* [EXERCISE BRIEF] Beginning at the line containing "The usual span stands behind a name" in the material below and ending at the line containing "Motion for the", return each line exactly and add nothing.

* [INFORMATION SHOWN]
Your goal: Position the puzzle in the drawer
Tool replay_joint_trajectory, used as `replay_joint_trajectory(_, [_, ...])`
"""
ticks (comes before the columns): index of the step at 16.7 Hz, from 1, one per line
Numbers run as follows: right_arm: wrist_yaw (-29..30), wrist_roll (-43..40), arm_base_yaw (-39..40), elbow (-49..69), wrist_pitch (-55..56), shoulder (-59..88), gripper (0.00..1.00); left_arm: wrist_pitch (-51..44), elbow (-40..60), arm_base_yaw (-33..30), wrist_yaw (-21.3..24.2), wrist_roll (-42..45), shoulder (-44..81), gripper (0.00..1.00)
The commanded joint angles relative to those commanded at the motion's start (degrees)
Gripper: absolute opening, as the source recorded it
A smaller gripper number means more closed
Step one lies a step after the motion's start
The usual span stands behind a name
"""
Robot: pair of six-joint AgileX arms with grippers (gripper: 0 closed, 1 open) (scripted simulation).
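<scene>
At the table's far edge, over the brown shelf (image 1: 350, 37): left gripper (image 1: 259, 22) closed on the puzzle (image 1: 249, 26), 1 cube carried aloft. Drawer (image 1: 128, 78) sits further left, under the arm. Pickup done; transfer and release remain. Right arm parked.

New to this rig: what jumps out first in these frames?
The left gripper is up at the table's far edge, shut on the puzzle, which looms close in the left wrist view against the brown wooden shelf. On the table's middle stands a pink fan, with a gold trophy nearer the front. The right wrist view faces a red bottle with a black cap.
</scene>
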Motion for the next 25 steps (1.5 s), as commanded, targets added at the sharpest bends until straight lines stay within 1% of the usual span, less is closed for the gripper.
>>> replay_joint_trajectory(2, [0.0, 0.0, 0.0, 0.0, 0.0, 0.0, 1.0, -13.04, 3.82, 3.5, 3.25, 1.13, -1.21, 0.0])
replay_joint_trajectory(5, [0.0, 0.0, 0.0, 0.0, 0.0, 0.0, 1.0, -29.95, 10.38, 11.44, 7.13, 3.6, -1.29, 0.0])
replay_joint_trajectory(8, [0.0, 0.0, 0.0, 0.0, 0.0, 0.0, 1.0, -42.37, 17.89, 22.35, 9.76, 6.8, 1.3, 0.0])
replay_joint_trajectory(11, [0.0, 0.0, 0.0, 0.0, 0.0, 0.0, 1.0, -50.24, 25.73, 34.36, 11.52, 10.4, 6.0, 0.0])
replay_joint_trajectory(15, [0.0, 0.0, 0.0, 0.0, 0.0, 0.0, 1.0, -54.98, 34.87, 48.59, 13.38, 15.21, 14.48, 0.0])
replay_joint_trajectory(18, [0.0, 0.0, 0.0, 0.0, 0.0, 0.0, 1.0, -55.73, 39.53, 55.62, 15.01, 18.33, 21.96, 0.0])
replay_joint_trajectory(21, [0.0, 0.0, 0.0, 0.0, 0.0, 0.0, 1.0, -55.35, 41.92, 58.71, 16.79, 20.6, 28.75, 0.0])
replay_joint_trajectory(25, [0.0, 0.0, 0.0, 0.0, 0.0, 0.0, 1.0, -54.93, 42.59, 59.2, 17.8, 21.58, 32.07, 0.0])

* [SOLUTION]
The usual span stands behind a name
"""
Robot: pair of six-joint AgileX arms with grippers (gripper: 0 closed, 1 open) (scripted simulation).
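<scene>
At the table's far edge, over the brown shelf (image 1: 350, 37): left gripper (image 1: 259, 22) closed on the puzzle (image 1: 249, 26), 1 cube carried aloft. Drawer (image 1: 128, 78) sits further left, under the arm. Pickup done; transfer and release remain. Right arm parked.

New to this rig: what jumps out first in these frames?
The left gripper is up at the table's far edge, shut on the puzzle, which looms close in the left wrist view against the brown wooden shelf. On the table's middle stands a pink fan, with a gold trophy nearer the front. The right wrist view faces a red bottle with a black cap.
</scene>
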Motion for the next 25 steps (1.5 s), as commanded, targets added at the sharpest bends until straight lines stay within 1% of the usual span, less is closed for the gripper.

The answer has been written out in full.